# Work order
Restate word for word the run of lines that begins at the one containing "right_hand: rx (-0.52" and ends at the last line of the listing.

# Dataset
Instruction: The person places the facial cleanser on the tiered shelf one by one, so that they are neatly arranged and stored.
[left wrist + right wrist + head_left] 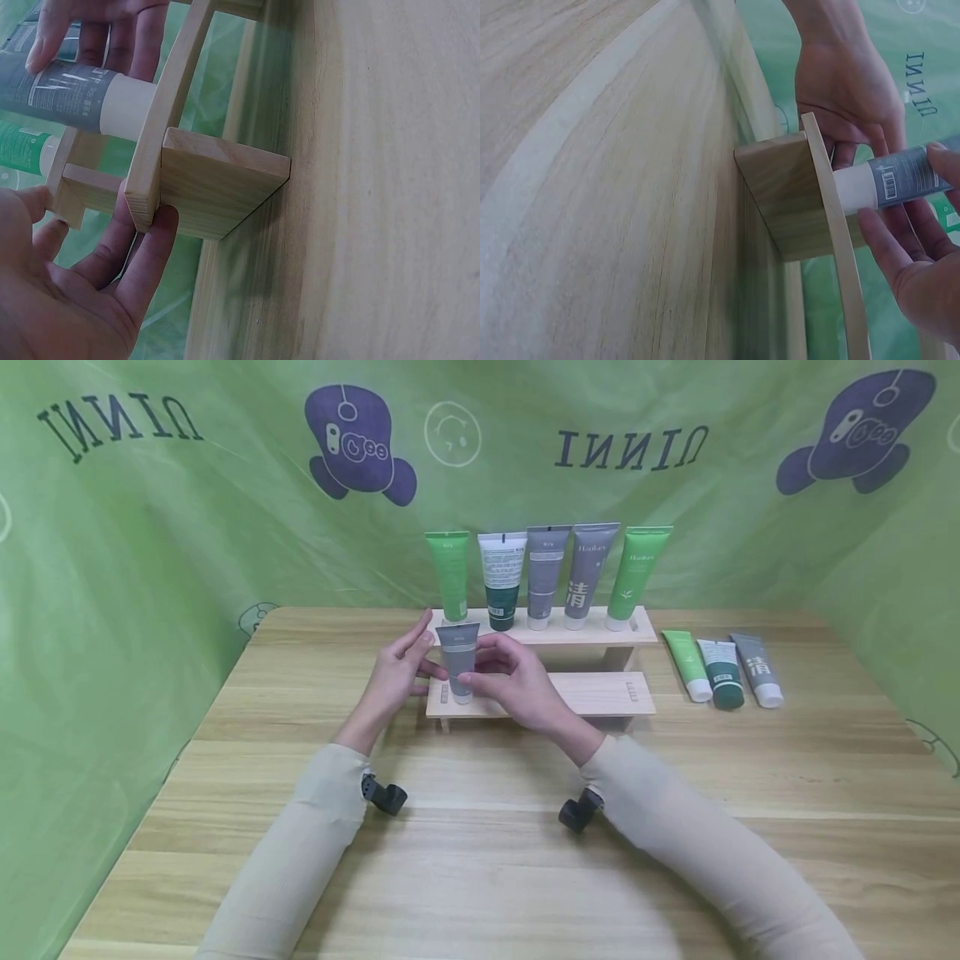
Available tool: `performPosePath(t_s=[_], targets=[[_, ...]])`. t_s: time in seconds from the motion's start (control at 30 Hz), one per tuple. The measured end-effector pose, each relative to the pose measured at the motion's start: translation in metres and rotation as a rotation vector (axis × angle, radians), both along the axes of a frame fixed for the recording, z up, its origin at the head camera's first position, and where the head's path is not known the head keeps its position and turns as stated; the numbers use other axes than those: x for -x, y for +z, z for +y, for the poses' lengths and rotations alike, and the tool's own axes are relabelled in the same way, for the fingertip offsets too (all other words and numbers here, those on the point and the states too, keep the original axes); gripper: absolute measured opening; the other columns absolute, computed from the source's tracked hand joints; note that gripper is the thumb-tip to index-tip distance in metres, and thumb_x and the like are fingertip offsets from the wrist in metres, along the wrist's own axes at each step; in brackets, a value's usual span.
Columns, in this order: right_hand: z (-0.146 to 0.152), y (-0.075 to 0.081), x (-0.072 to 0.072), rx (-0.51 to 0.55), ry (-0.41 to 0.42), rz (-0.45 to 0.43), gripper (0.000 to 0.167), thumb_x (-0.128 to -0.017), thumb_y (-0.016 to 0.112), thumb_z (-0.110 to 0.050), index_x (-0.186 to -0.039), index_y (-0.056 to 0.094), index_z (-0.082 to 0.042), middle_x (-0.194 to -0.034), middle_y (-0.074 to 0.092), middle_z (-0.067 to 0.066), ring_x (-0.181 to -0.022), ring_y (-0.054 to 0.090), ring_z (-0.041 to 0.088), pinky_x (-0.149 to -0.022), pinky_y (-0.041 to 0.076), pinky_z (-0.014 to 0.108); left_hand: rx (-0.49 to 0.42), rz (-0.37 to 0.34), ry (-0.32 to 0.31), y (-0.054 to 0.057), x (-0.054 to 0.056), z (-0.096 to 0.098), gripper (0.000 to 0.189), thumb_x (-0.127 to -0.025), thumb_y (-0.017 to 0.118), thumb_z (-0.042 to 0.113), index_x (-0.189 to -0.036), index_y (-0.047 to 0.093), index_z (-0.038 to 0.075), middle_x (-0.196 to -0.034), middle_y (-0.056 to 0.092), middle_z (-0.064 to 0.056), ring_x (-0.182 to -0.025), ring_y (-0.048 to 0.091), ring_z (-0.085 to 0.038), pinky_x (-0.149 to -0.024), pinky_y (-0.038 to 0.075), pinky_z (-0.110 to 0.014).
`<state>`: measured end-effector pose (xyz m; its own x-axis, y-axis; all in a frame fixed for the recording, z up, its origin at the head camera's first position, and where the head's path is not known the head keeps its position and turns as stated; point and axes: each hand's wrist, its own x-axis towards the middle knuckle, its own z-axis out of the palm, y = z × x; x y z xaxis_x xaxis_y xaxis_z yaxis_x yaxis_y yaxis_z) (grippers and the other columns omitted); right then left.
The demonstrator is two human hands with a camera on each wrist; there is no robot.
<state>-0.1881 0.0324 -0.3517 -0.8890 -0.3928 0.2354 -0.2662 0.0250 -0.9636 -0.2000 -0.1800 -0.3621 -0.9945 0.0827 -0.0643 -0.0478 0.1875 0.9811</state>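
Observation:
A small grey squeeze tube (459, 662) with a white cap stands cap-down on the lower step of a wooden two-step stand (577, 695), at its left end. My right hand (517, 681) pinches this tube, with the thumb in front and the other fingers behind. At the stand's left end is my left hand (396, 672), its fingers spread. In the left wrist view, the left hand's fingertips (161, 225) touch the end of the lower board. The tube's cap (855, 189) meets that board in the right wrist view.
Along the upper step stand several tubes: green (451, 577), white and dark green (502, 578), two grey and another green (637, 575). To the right, a green tube (686, 664), a white-green tube (722, 672) and a grey tube (756, 668) lie on the wooden table (480, 877).

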Motion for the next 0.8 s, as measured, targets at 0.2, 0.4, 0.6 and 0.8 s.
performPosePath(t_s=[0.2,0.4,0.6,0.8], targets=[[-0.0031,-0.0010,0.0007,-0.028,-0.021,0.022,0.035,-0.088,0.076,0.000,-0.121,0.062,-0.002,-0.114,0.069,0.015,-0.104,0.067,0.027,-0.095,0.053,0.036,-0.005,0.019,0.005,-0.0011,0.0006,0.0000,0.051,-0.105,0.048,0.048,-0.155,0.035,0.041,-0.111,0.066,-0.021,-0.086,0.070,-0.024,-0.076,0.061,-0.044],[-0.0041,-0.0014,0.0010,-0.029,-0.033,0.038,0.035,-0.087,0.077,0.000,-0.120,0.063,-0.002,-0.112,0.069,0.015,-0.103,0.067,0.027,-0.095,0.053,0.036,-0.006,0.006,0.011,0.0009,-0.0004,0.0007,0.048,-0.105,0.048,0.048,-0.151,0.037,0.048,-0.120,0.065,-0.017,-0.087,0.069,-0.024,-0.078,0.061,-0.044],[-0.0060,0.0011,0.0001,-0.046,-0.056,0.035,0.035,-0.087,0.078,-0.002,-0.119,0.063,-0.002,-0.111,0.068,0.014,-0.103,0.067,0.026,-0.096,0.052,0.036,-0.012,0.001,0.011,0.0009,0.0003,0.0007,0.049,-0.105,0.048,0.048,-0.153,0.036,0.045,-0.126,0.064,-0.015,-0.086,0.069,-0.022,-0.079,0.061,-0.044],[-0.0087,0.0025,-0.0019,-0.057,-0.079,0.011,0.034,-0.088,0.078,-0.003,-0.118,0.062,-0.003,-0.111,0.068,0.014,-0.103,0.066,0.026,-0.096,0.052,0.037,-0.016,-0.010,0.009,0.0000,0.0016,0.0008,0.049,-0.105,0.047,0.047,-0.153,0.036,0.044,-0.129,0.062,-0.015,-0.089,0.068,-0.024,-0.080,0.060,-0.044]])
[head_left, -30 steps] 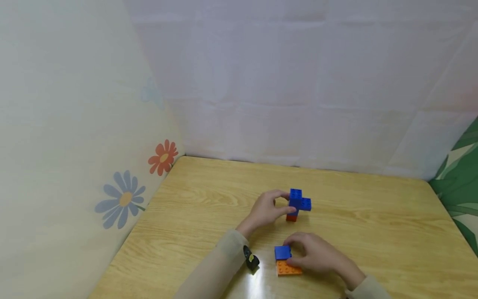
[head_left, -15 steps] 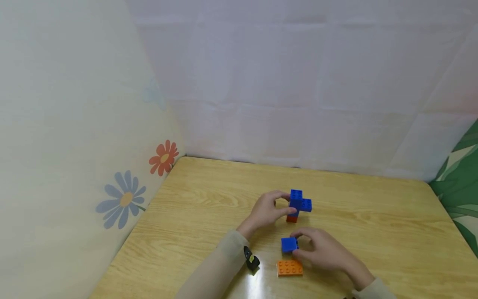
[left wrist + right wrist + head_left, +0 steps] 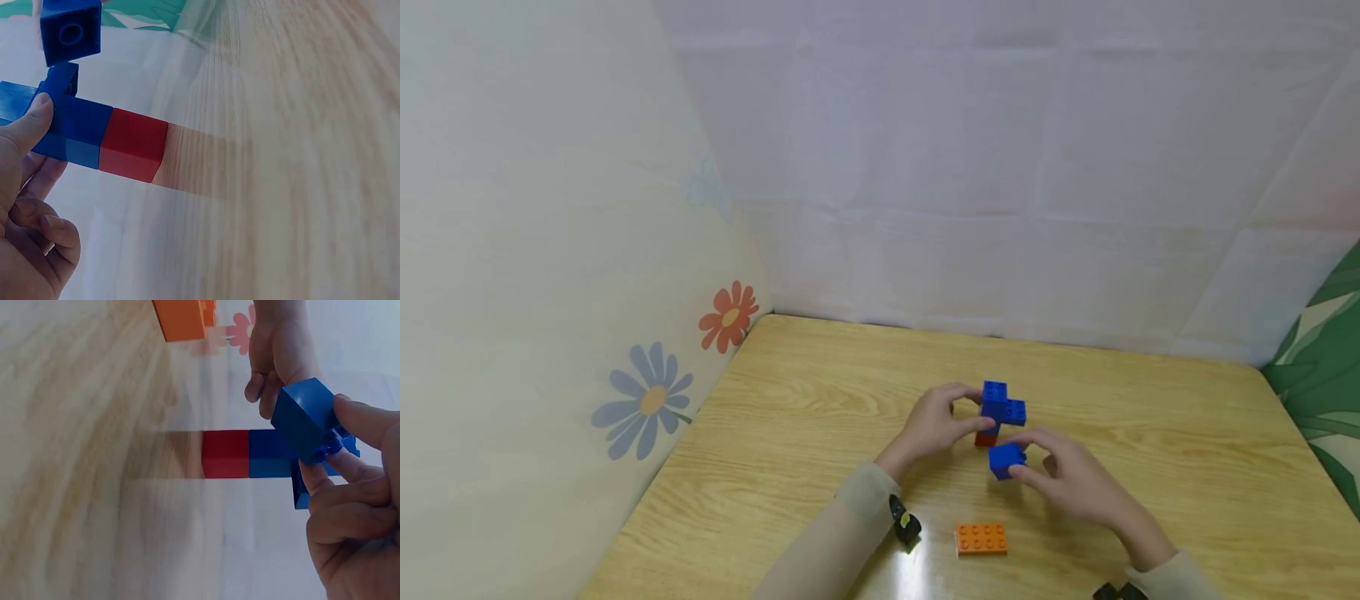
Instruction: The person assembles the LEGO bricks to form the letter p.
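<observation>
A tower of toy building bricks stands upright on the table, with a red brick (image 3: 986, 439) at its foot and blue bricks (image 3: 75, 128) above. Another blue brick (image 3: 1016, 412) juts out from its right side. My left hand (image 3: 934, 419) holds the tower's blue part between thumb and fingers. My right hand (image 3: 1075, 483) pinches a loose blue brick (image 3: 1004, 461) just in front of the tower, off the table. This brick is tipped sideways: its studs face my right palm, and its hollow underside shows in the left wrist view.
An orange brick (image 3: 982, 538) with several studs lies flat on the wooden table (image 3: 850, 358), nearer to me. A flower-patterned wall (image 3: 550, 250) borders the left side, and a pale cloth (image 3: 962, 167) hangs behind the table.
My right hand has lifted the blue brick from beside the orange brick and carried it forward and right, tilting it near the tower. My left hand keeps its grip in place.
</observation>
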Motion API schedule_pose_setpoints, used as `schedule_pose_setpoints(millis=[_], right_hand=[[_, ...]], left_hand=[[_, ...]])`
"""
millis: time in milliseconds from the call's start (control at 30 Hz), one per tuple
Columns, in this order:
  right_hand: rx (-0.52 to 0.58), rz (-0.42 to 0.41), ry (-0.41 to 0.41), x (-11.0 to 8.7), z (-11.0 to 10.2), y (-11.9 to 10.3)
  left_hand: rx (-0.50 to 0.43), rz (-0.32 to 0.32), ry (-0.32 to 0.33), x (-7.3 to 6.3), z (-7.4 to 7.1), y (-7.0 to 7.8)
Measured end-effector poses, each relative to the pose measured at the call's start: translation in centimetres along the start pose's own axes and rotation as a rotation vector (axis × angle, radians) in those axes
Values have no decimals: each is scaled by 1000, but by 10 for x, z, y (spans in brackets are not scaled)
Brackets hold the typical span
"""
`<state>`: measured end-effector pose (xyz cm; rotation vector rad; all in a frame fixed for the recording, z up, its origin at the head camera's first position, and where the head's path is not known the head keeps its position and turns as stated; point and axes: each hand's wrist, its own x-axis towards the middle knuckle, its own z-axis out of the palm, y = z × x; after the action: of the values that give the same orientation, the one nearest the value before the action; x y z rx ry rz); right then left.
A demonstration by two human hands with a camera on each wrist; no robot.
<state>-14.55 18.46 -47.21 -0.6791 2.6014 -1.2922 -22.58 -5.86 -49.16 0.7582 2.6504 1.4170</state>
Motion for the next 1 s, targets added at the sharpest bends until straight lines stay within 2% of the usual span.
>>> schedule_pose_setpoints(millis=[233,567,1000], right_hand=[[-34,8,65,2,-14,0],[-49,-74,186,10,-30,-1],[-114,-103,227,23,-43,0]], left_hand=[[13,5,5,0,0,0],[-3,4,-4,1,1,-1],[-5,-17,-5,0,0,-1]])
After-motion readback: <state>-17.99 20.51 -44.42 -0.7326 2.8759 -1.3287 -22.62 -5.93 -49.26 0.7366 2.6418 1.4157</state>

# Solution below
  right_hand: rx (-0.52 to 0.58), rz (-0.42 to 0.41), ry (-0.41 to 0.41), x (-11.0 to 8.7), z (-11.0 to 10.2), y (-11.9 to 10.3)
  left_hand: rx (-0.50 to 0.43), rz (-0.32 to 0.32), ry (-0.32 to 0.33), x (-7.3 to 6.3), z (-7.4 to 7.1), y (-7.0 to 7.8)
Measured end-effector poses, each relative to the pose measured at the call's start: translation in centimetres along the start pose's own axes and rotation as a rotation vector (axis × angle, radians) in those axes
Values have no decimals: each is scaled by 1000, but by 10 for x, z, y (spans in brackets are not scaled)
Brackets hold the typical span
"""
`<state>`: measured end-effector pose (xyz cm; rotation vector rad; all in a frame fixed for the recording, z up, its origin at the head camera's first position, and where the head's path is not known the head keeps its position and turns as stated; point and axes: each hand's wrist, its own x-axis towards the middle knuckle, its own z-axis out of the palm, y = z × x; after the action: of the values that give the same orientation, the one nearest the value before the action; x y z rx ry rz); right then left.
A demonstration by two human hands with a camera on each wrist; no robot.
<state>-14.55 18.46 -47.21 -0.6791 2.6014 -1.2922 -22.58 -5.86 -49.16 0.7582 2.6504 1.4170</state>
Motion for the next 1 s, targets added at the sharpest bends until straight lines stay within 2% of the usual span.
>>> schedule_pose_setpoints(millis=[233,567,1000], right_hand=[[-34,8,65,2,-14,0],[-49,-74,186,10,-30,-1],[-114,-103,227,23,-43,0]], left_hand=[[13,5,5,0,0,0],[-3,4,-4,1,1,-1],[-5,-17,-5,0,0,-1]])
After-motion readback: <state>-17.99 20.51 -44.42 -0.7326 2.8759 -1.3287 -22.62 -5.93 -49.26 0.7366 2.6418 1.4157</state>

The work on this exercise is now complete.